Carlos Osorio/AP
By Omari Sankofa
February 12, 2016

After suffering a tough defeat to Purdue on Tuesday, the MSU men's basketball team spent Wednesday at the Boys and Girls Club of Flint, Michigan.

Flint has received millions of water bottles as politicians seek a solution to the ongoing water crisis, which has become a national story over the past month. In the mean time, residents in the city are figuring out what to do with the empty water bottles.

The Spartans took the day off to help club members make recycling bags. Players also signed autographs and played pickup basketball games with the children.

"It's sad to go up there and see water bottles everywhere and things that we take for granted each and every day," head coach Tom Izzo said. "We got to spend some time with the kids. We got to help them build bags and things for recyclables and we realized the other problems they have. Now they have more water but they have some plastic bottles and then they don't recycle them. So educational, interesting, and it was fun to watch my guys because I think a lot of them spent a lot of time at the Boys and Girls Club."

The MSU men's basketball program has a connection with Flint. A number of former Spartan basketball players hail from the city, and four of them — Antonio Smith, Mateen Cleaves, Morris Peterson and Charlie Bell — were nicknamed the "Flintstones" in the late 90s. Cleaves, Peterson and Bell helped MSU win the national championship in 2000.

Valentine said he was impressed by the maturity and resolve the members of the club showed.

"The biggest thing was how much water they had and how everybody, especially the teenagers, they were helping making sure they got the recycle bags, asking people who run the club 'can I do anything to help,' Valentine said. "Usually as a teenager or middle schooler you don't want to help out. You're too cool for everything and want to do your own thing. Those kids really cared to make an impact and it made me want to work even harder."

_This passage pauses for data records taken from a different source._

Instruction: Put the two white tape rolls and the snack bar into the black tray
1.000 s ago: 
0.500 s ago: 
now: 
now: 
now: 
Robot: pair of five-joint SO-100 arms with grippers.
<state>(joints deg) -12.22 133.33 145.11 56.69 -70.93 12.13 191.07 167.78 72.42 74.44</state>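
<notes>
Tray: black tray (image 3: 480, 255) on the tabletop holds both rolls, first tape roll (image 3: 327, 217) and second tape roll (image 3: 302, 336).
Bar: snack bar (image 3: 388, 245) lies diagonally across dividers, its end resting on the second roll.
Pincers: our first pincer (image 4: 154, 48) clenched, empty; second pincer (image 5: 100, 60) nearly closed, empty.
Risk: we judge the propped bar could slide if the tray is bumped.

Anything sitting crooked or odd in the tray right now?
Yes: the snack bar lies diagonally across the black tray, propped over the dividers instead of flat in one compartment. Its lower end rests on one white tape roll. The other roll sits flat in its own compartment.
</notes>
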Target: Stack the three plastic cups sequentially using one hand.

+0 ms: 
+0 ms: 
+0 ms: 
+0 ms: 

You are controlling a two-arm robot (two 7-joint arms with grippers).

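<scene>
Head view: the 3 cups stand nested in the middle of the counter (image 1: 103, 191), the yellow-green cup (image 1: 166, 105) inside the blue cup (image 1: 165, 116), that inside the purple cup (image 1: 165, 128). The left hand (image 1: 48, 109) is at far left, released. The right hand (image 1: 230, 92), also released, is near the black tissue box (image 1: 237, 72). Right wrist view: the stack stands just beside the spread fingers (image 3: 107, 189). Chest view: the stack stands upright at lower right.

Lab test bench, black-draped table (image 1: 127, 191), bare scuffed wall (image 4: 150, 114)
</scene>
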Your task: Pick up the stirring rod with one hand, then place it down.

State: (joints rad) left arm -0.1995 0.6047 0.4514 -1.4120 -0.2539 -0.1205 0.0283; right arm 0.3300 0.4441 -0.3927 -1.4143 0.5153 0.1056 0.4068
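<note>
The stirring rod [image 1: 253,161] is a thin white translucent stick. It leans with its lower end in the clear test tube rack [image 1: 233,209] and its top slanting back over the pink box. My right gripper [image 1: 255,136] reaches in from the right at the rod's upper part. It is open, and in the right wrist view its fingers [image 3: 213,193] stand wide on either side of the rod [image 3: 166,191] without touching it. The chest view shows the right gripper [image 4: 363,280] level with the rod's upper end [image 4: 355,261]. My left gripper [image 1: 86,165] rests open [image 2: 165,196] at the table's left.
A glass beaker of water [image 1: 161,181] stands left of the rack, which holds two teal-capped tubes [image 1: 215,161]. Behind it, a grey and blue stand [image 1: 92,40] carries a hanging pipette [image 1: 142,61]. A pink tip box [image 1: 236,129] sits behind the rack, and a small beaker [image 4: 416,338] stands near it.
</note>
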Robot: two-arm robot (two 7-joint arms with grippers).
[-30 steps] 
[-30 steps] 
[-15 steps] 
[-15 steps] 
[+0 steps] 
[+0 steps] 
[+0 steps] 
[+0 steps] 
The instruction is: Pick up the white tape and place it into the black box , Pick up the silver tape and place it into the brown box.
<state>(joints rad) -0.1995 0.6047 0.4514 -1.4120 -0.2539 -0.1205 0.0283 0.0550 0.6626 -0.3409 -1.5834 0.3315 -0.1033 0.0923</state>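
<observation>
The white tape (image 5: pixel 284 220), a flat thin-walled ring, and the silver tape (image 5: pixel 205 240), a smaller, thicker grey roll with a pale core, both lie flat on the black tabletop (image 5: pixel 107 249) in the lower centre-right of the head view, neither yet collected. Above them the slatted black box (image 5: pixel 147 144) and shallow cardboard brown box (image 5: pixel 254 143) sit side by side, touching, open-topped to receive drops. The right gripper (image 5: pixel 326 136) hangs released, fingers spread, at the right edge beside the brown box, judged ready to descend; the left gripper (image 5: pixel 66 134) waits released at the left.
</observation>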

Izzo spoke about the Flint situation a few weeks ago, and again expressed the need for a more organized approached to helping people in the city.

"I think we need a game plan," Izzo said. "I don't know what that is, but I think we need a game plan because it seems like so many people are wanting to do something for them and nobody knows where to start. I guess that's for the politicians, not the coach."

Coming off of a tough loss, Wednesday's trip helped the Spartans keep things in perspective.

"To see what those kids are going through, it's really tough to see stories about those kids," Valentine said. "Just keep praying for them."